- THE TASK -
Stopping right after the line with "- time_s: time", please reproduce the material below exactly from its first line.

[MATERIAL PROVIDED — start]

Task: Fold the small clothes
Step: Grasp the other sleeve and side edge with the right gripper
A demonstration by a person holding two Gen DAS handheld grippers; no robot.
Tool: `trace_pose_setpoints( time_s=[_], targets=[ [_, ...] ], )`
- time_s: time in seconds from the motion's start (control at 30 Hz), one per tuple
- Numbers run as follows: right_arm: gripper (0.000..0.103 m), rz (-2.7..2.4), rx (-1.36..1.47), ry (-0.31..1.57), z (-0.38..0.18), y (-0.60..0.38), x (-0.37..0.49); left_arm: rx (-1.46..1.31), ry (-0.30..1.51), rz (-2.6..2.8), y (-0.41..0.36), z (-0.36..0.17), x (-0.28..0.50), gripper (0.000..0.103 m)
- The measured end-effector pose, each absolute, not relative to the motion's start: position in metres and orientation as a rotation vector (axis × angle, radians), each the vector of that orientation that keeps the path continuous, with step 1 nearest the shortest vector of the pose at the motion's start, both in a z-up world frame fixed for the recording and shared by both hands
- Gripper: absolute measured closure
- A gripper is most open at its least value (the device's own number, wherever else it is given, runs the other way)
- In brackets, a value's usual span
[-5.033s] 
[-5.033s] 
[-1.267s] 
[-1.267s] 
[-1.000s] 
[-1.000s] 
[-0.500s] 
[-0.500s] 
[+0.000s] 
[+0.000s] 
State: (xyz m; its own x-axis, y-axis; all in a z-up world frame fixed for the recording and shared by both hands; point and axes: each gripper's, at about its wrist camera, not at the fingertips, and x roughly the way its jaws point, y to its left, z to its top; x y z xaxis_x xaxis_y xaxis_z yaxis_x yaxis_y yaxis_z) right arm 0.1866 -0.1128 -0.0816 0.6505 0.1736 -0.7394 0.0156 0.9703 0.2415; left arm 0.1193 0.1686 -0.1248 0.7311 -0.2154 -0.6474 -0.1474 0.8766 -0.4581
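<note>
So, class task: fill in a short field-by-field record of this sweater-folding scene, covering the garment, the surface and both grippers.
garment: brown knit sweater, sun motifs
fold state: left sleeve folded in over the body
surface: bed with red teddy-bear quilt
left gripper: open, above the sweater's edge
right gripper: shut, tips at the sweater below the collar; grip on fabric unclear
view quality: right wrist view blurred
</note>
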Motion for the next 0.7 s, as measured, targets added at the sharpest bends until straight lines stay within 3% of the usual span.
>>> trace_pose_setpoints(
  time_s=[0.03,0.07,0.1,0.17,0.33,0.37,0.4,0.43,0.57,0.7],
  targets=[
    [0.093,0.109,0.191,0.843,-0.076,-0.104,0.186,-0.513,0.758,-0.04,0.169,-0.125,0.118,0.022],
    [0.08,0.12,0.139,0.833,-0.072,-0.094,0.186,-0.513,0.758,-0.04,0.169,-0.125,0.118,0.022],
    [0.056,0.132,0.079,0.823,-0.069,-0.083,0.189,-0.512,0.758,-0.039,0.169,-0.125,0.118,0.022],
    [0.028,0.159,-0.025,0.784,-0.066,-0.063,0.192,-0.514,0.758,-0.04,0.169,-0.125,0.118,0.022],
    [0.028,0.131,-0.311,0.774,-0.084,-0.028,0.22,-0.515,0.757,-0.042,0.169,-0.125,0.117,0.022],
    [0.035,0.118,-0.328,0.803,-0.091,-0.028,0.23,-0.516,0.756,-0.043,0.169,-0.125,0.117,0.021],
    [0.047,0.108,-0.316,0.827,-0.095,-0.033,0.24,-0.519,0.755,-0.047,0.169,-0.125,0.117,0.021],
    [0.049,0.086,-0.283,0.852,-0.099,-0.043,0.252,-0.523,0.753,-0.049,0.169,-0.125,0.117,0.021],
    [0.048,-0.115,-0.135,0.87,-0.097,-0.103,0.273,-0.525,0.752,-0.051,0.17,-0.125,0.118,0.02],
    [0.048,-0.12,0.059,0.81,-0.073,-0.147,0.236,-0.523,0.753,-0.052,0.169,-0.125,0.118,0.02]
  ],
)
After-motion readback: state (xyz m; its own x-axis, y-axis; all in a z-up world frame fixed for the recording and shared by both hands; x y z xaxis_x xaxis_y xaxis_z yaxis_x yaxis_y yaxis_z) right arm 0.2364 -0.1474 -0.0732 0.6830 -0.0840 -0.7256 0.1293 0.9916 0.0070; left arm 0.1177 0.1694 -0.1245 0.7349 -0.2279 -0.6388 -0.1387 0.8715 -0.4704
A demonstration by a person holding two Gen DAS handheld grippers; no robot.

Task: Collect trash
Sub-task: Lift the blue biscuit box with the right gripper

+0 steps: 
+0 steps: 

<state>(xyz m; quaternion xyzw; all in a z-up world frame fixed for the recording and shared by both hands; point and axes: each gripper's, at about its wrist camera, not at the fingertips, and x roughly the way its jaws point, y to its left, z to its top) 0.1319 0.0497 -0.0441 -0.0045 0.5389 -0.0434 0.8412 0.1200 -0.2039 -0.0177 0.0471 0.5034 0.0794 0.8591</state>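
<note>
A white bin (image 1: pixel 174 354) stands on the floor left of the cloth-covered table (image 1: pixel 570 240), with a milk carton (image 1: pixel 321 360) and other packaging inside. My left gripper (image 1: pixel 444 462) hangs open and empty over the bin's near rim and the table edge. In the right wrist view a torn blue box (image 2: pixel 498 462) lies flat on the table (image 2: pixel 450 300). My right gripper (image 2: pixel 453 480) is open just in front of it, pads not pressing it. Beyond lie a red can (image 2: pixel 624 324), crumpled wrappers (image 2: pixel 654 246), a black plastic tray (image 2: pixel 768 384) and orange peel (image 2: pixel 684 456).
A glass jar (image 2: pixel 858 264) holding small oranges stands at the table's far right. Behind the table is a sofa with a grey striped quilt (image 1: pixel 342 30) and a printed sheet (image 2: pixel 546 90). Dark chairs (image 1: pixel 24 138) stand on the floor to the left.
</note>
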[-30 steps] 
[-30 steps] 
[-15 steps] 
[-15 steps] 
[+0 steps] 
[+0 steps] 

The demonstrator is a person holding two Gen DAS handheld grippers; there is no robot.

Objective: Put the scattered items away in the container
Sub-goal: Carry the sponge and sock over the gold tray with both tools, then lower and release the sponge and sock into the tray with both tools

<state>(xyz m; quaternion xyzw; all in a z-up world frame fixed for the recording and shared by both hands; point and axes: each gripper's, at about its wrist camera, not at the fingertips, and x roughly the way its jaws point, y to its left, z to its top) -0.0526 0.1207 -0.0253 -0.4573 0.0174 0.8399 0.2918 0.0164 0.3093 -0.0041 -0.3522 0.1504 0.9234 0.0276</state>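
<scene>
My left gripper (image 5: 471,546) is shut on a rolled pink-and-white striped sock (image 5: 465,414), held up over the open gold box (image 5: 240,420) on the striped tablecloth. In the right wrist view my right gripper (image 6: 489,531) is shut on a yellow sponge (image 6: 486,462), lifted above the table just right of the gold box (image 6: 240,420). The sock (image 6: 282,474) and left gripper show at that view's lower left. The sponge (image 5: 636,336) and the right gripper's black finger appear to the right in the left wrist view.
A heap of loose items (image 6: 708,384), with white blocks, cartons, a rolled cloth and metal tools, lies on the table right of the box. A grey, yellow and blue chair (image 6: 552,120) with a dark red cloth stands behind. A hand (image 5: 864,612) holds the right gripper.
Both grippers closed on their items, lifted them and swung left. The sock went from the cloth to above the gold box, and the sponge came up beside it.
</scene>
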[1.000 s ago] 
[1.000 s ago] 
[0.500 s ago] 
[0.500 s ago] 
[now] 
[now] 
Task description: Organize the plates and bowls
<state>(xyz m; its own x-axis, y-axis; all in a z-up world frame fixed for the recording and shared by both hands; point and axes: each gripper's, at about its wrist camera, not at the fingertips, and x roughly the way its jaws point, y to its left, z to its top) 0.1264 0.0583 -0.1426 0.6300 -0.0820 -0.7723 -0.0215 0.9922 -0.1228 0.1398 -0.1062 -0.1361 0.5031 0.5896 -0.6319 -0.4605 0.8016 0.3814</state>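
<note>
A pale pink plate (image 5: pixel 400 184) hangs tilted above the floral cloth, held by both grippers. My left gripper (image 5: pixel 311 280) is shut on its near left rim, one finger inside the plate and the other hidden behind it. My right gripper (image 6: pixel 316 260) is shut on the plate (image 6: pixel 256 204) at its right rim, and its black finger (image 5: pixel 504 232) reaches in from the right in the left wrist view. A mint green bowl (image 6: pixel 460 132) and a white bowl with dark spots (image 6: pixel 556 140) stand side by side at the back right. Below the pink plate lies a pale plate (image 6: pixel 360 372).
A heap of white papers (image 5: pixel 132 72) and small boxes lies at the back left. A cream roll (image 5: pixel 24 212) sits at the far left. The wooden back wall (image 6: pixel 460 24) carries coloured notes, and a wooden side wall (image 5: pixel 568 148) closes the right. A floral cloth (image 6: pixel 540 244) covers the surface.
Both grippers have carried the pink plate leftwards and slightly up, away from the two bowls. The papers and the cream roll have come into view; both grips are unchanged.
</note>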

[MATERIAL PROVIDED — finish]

- WRITTEN ANSWER -
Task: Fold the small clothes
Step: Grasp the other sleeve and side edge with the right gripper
A demonstration by a person holding two Gen DAS handheld grippers; no robot.
Tool: `trace_pose_setpoints( time_s=[_], targets=[ [_, ...] ], )`
- time_s: time in seconds from the motion's start (control at 30 Hz), one per tuple

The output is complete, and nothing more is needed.